Normally folk who request things on this blog get short shrift. Who do you think I am, Coldplay ?
But because Professor Pie Tin from Ireland, Ireland asked so nicely, here’s some nearly live blogging from the Marsaskala Labour Club. I’m in no fit state to blog, so this will probably be a rare typo-free post.
We’re staying in Marsaskala in the south-east of Malta, about 20 minutes from Valetta.
Like nearly all the towns here, it’s a fishing village of about 10,000, 1,000 of whom run convenience stores and 100 run bars selling John Smiths Smooth.
Here’s a nice picture of St Thomas Bay.
I’ve been looking for a locals bar, without much success, and the Labour Club looked my best bet. Who knows, it could be Malta’s Red Shed.
Mrs RM wasn’t at all convinced by the hidden appeal of this place, which I clearly should have reserved for a Valentine’s Day treat.
I told Mrs RM this is what she paid her £25 Labour Party sub for, and if push came to shove I could manage the tune to “Seven Nation Army“, which must be enough to gain honorary membership.
We peered into what resembled a warehouse.
Inside a small single room, a giant man in a pullover sat at the entrance writing in ledgers.
“It’s members only” hissed Mrs RM.
In fact, all that was needed was a smile.
“Hello.
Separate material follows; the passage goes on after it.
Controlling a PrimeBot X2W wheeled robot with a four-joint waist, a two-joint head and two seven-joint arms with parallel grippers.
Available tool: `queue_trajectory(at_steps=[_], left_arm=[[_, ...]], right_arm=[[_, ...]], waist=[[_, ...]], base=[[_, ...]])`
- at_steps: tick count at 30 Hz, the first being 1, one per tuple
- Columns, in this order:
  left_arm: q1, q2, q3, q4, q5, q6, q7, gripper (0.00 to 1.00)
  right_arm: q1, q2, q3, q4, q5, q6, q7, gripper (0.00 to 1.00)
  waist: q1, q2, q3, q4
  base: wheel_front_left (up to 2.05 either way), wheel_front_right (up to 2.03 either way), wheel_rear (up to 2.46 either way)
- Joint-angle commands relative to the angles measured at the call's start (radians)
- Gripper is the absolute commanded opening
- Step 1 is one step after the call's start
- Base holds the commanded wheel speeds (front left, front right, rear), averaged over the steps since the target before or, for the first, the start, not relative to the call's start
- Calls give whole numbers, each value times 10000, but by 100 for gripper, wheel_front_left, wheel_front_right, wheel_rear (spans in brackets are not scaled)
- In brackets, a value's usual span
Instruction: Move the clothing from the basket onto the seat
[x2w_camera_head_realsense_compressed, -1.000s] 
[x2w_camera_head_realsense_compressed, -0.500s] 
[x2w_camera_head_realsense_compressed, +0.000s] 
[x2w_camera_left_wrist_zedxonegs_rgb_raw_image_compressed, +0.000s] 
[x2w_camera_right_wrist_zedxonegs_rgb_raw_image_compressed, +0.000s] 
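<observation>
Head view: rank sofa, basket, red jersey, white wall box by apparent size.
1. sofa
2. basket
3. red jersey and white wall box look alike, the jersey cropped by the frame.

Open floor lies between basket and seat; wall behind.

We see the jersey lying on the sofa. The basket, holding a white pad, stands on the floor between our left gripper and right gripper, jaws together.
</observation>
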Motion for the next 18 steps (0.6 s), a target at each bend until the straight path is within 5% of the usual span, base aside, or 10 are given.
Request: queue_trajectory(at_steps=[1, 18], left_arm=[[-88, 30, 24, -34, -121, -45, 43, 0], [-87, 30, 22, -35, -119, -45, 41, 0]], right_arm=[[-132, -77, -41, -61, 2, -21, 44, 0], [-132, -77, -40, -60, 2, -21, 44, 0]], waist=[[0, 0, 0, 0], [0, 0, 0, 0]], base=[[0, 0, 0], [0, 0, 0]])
Come in”
Do you want to see my CAMRA cards ?”
Within seconds we were seated at the bar by the Maltese/Irish barman, who assured us that a verse of the “Red Flag” was unnecessary.
In honour of our visit, he put on a mix tape that included Euro cover versions of;
- Uptown Girl
- Eye Level
- Save Your Kisses For Me
- Matchstalk Men & Matchstick Cats & Dogs (jolly version)
We let him choose our beer. After all, he was from Dunstable.
Here is our feast of Craft.
Some German beer named after a tennis player in cans that looks like it came from Aldi, Skol from Malta, a local Cisk. The Heinken tap was “just for show“, and a bottle of Duvel tantalising placed on the top shelf was “a present from 2006“.
Our host snacked on a jar of cornichons and his homemade Irish coffee, which eventually Mrs RM succumbed to.
The handful of locals were polite but ignored us, our Gentle Giant regaled us with tales of his time in Luton boozers. With the help of WiFi stolen from next door I was able to find the (keg) gems of his colourful past on WhatPub.
An hour later we’d got through 3 cans,1 bottle and a coffee with an excess of Sambuca in it, plus 3 cups of unfathomable crisps. He asked for £7; I gave him rather more.
It was the highlight of the holiday.